What content does the Commission object to?

It has prepared a handbook that warns against populism, Islamophobia, and rhetoric directed against Brussels, governments, elites, migration, or LGBTIQ. Its totalitarian character is confirmed by its warning against political satire; in Brussels, Kundera's "no one will laugh" applies. Another totalitarian element is the vagueness of the rules and their constant change.

Last year, the Commission explained to platforms that the best practice is to "continuously review community rules" on the basis of which problematic speech is excluded. TikTok, which according to the report was one of Brussels' most docile pupils, then censored information that "undermined public confidence" and "distorted authoritative information" from official bodies. Combined with the principle of "when in doubt, delete," this is a weapon that can be used against anyone.

The report also addresses specific interventions by the Commission. It shows how, in the fall of 2020, when the COVID vaccination campaign was being prepared, it called on platforms to change their rules to prevent the spread of critical information about experimental vaccines. In 2022, it drew attention to alleged disinformation surrounding the war in Ukraine. Every election since 2023, when the ill-fated regulation came into force, has been a special case. The first was in Slovakia, followed by the Netherlands, Europe, France, Moldova, Romania, and Ireland.

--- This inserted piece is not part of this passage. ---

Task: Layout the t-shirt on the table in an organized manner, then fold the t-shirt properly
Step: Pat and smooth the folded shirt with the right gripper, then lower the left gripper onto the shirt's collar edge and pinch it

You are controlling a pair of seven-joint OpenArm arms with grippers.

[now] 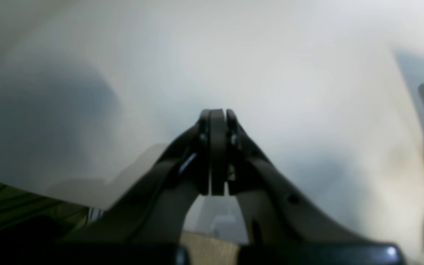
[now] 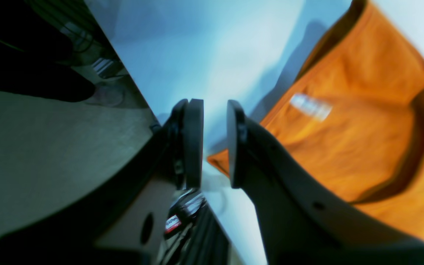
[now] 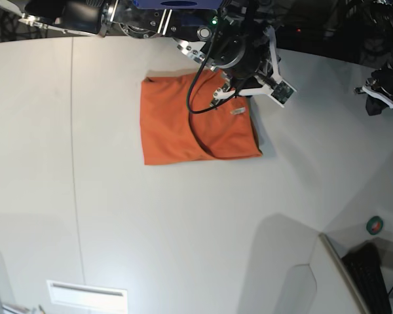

It should be added that Moldova is not even a member of the EU, and Breton's statement proves that pressure was also exerted on platforms before the US elections. The report notes that these interventions also suited the Biden administration, which allegedly lacked such powerful tools for censoring political speech. The report does not address the extent to which the Atlantic allies coordinated their efforts. However, it would be surprising if they did not.

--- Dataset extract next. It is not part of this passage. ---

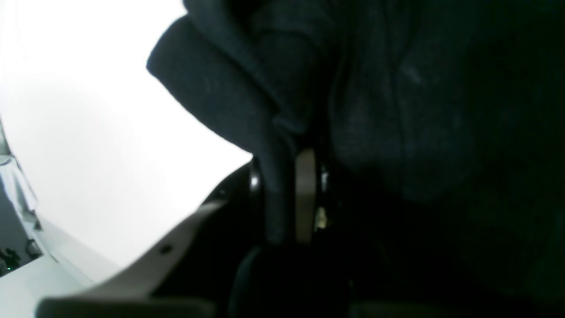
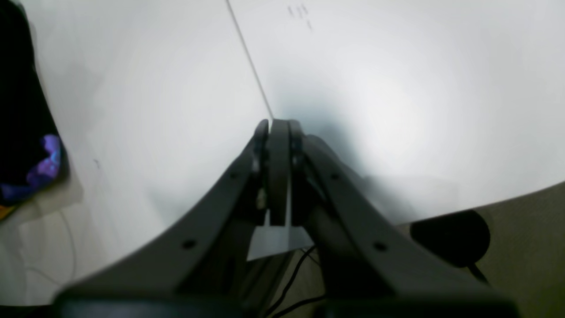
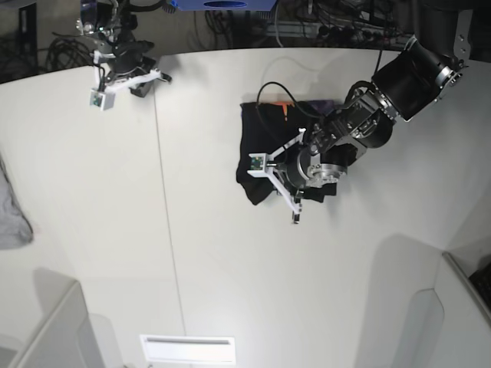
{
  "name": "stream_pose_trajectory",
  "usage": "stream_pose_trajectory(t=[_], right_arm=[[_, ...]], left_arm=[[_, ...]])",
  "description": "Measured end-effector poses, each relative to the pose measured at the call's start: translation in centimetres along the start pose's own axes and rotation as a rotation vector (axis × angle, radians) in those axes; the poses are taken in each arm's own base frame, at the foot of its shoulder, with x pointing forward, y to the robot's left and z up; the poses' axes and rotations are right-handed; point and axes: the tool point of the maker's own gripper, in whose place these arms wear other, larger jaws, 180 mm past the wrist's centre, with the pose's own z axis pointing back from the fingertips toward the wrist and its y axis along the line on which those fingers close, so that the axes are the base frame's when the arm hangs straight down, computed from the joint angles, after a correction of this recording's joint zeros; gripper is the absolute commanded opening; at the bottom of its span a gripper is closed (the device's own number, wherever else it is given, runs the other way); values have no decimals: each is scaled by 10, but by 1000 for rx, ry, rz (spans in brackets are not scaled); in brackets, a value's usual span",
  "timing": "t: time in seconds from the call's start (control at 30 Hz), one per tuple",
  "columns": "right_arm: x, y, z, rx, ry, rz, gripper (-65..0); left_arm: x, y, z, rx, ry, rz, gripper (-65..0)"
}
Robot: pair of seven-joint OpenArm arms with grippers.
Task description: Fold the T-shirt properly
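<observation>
A wide white table [image 3: 192,253] fills the base view, with a thin seam running down it left of centre. On it, a little right of centre and toward the far edge, lies the T-shirt [image 3: 257,142], black and already gathered into a compact, roughly squared bundle; a small orange tag shows at its far edge. A light grey cloth [image 3: 11,215] lies well apart at the table's left edge.

My left arm reaches in from the far right corner and sits over the near right part of the bundle. In my left wrist view, my left gripper [image 1: 284,194] is clamped narrow on a thick fold of the black fabric, which bunches up and away from the jaws, with the rest of the shirt dark at the right.

My right gripper [image 2: 278,132] is parked at the far left corner of the table, jaws pressed together on nothing, with only a sliver of the shirt and its purplish patch at the left edge of that view.

My judgement: this is a late fold. To do it well I should keep the pinch firm, carry the fold low and straight across, lay its edge flush with the opposite edge, and release only once it lies flat, so the layers beneath do not drag.
</observation>
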Motion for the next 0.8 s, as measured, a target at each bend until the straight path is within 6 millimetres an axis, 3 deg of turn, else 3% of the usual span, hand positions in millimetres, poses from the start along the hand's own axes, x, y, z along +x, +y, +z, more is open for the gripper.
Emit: stream_pose_trajectory(t=[0.27,0.8], right_arm=[[3,2,-1,4,-7,0,-650],[15,7,-4,16,-35,4,-650]], left_arm=[[20,12,-14,14,-4,13,-650],[20,17,-12,17,-10,14,-650]])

The report does not mention anything about censorship coming from domestic American sources: the influence of progressive ideology and American intelligence services. However, both occurred, and even before the presidential election, these censorship interventions began to be investigated in Congress, with Trump exposing part of the American censorship machine.

Trump's rise to power may bring freedom in some areas, but in others, censorship is intensifying. The CEO of TikTok recently boasted about how thoroughly his network eliminates criticism of Zionism. It should be added that TikTok was taken over last year by one of the richest people in the world, Zionist billionaire Larry Ellison.

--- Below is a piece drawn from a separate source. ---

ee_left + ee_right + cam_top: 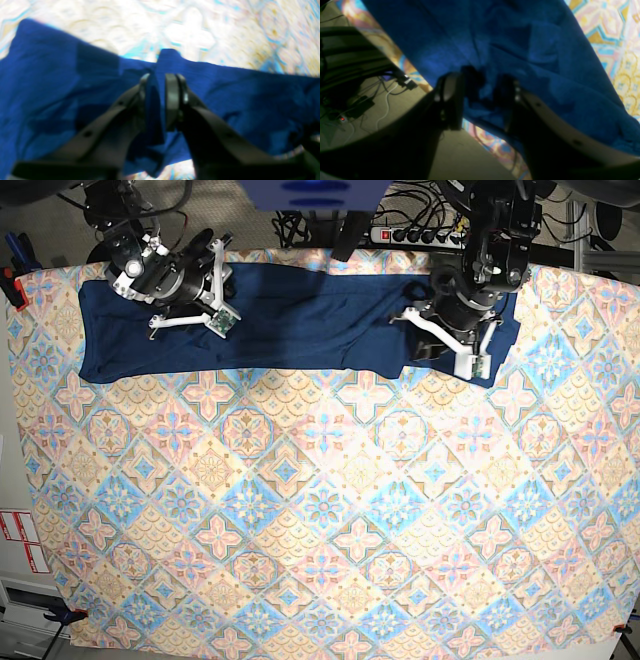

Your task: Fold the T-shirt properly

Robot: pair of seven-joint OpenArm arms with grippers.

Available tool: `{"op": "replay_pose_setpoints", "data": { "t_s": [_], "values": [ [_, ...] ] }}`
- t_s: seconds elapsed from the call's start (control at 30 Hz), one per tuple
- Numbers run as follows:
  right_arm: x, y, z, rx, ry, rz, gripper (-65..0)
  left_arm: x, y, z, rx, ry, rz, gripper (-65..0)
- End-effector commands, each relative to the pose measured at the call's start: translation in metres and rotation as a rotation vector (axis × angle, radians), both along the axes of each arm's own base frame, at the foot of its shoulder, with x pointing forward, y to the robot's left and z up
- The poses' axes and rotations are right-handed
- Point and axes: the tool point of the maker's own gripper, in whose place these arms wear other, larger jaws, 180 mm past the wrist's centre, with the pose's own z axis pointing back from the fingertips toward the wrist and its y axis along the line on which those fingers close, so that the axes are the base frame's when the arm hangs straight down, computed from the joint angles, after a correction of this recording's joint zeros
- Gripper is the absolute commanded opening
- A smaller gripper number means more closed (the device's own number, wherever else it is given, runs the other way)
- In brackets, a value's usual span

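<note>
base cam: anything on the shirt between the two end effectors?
No. In the base view, only smooth T-shirt fabric spans between the right end effector and the left end effector.

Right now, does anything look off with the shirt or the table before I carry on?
Nothing damaged or spilled. The T-shirt lies as a long band along the far edge of the tablecloth, bunched and wrinkled at the left end effector. A pleat of fabric sits between its fingers. The right end effector also has cloth gathered between its fingers.

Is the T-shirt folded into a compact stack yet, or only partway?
Only partway. The T-shirt lies as one long band across the tablecloth's far edge; the left claw pinches a ridge of it.
</note>
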Motion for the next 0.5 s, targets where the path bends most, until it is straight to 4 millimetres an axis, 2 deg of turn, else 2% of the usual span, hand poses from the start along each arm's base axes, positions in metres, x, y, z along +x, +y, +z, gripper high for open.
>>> {"op": "replay_pose_setpoints", "data": {
  "t_s": [0.0, 0.13, 0.23, 0.3, 0.47],
  "values": [
    [0.005, 0.0, 0.006, 0.008, -0.027, 0.006, -41.8, 0.013, -0.005, 0.006, -0.012, -0.026, -0.016, -49.2],
    [0.005, 0.0, 0.006, 0.008, -0.027, 0.006, -41.8, 0.028, -0.01, -0.023, -0.012, 0.076, -0.044, -36.9],
    [0.005, 0.0, 0.006, 0.006, -0.027, 0.006, -41.8, 0.038, -0.015, -0.028, -0.012, 0.062, -0.05, -31.4],
    [0.005, 0.0, 0.006, 0.006, -0.027, 0.006, -41.8, 0.042, -0.015, -0.029, -0.009, 0.058, -0.05, -30.9],
    [0.005, 0.0, 0.006, 0.006, -0.027, 0.006, -41.8, 0.04, -0.012, -0.052, -0.006, 0.121, -0.036, -30.9]
  ]
}}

American criticism of European attempts at extraterritorial regulation is understandable. Why should American social networks play by European rules? Why should the American presidential campaign be supervised from Brussels by people like Breton or Agarwal, not to mention Jourová? This is about the foundations of American democracy. However, the real masters of extraterritorial intervention have always been the Americans.

Ten years ago, their control over the dollar and the financial system prevented Europeans from normalizing economic relations with Iran, and today they are trying to use tariffs to restrict third countries' trade with Russia. With its Digital Services Act, Brussels is serving the Americans their own extraterritorial soup.

However, schadenfreude should be put aside. Brussels has created a monster that is still growing. Under the Orwellian slogan "shield of democracy," the Commission is now launching another attack on freedom and democracy, which includes the European Center for Democratic Resilience and the European Fact-Checking Network.

Everything is moving towards a unified Brussels definition of "hate speech" and a generally binding instrument of "protection," i.e., the ideological subjugation of European democracies.

The fight against this monster must be led primarily by Europeans themselves, but American conservatives can be valuable allies.